Retail Experts Reveal Process Improvement Wisdom

retail graphic images over shopping aisle

In the world of retail, staying ahead requires more than just keeping up with the latest trends. It demands a commitment to continuous improvement. While process improvement frameworks abound, there’s immense value in learning from the real-world experiences of industry peers who have navigated the complexities of retail process improvement firsthand. 

Melinda Buffington, Project Manager at Vortex Optics, and Krista Dalton, Chief Digital Officer at Tecovas, have years of experience with process improvement. As featured panelists on the webinar Improving Processes in Retail: Four Focus Areas,” Melinda and Krista draw from their extensive experience to provide invaluable insights into their professional journeys with process improvement.  

What couldn’t be covered in the webinar they’ve graciously shared here. Read on for their insider tips for success and a glimpse into their real-world challenges and triumphs of implementing effective process improvement strategies in the retail landscape.  

Q: What are some of the specific retail business metrics that process improvement projects have helped to improve?  

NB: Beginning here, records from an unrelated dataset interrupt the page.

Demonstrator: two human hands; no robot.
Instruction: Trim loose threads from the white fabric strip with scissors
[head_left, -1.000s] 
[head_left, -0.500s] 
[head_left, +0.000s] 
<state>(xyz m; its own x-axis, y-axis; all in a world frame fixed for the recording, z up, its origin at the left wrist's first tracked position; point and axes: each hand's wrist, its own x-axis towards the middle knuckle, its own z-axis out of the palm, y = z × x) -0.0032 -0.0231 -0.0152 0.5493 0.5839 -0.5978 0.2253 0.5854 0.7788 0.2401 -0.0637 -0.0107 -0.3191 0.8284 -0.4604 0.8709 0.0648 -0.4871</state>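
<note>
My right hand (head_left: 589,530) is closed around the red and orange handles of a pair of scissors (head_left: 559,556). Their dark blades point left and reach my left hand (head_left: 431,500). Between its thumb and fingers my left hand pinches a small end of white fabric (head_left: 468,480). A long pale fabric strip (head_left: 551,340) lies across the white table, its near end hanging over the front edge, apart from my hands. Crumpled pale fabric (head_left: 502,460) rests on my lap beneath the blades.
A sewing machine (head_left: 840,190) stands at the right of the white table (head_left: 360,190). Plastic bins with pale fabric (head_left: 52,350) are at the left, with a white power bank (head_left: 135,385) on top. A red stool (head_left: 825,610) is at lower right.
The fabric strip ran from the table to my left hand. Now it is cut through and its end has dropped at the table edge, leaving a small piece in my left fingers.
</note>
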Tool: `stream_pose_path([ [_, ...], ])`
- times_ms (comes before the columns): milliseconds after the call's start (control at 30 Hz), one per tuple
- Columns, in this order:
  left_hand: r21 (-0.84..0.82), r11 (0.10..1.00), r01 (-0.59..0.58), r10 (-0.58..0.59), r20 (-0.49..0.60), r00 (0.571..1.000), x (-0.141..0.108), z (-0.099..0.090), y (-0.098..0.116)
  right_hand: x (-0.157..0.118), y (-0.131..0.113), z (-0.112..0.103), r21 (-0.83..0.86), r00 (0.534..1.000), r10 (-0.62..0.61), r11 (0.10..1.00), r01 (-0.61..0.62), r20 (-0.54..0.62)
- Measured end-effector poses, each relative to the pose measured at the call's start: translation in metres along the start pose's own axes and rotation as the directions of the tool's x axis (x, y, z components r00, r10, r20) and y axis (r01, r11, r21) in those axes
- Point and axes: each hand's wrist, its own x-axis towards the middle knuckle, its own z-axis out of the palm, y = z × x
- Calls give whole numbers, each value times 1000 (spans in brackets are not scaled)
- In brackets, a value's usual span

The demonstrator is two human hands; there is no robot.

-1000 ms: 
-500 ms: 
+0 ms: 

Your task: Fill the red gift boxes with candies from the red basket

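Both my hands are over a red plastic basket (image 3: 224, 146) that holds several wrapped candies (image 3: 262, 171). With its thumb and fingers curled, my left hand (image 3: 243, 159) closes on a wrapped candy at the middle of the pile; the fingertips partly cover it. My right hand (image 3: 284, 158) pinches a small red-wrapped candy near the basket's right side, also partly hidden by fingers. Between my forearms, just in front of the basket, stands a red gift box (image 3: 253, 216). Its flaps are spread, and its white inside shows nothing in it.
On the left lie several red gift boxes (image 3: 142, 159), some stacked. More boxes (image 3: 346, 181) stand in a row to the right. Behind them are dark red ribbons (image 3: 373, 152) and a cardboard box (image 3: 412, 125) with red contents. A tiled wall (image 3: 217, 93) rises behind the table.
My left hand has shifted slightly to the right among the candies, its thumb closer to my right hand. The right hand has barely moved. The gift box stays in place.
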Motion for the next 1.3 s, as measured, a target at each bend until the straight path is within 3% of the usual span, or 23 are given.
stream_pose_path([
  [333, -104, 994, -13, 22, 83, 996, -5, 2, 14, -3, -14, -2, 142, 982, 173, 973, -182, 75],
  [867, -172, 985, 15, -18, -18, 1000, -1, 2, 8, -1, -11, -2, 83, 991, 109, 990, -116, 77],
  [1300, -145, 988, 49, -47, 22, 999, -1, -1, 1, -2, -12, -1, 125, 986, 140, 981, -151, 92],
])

In 2024, Vortex Optics wanted to try a new approach to reach a larger customer base with their catalog. The company streamlined its user information collection process by switching to an InstaPage. According to Melinda, that one process change resulted in a 300% increase in catalog requests. Melinda shares her story in the video below:


For Krista, she has seen the costs of goods sold improve and help profitability. Sales have also improved with both conversion and traffic increasing resulting in better performance on the website. Hear more from Krista in the video below.  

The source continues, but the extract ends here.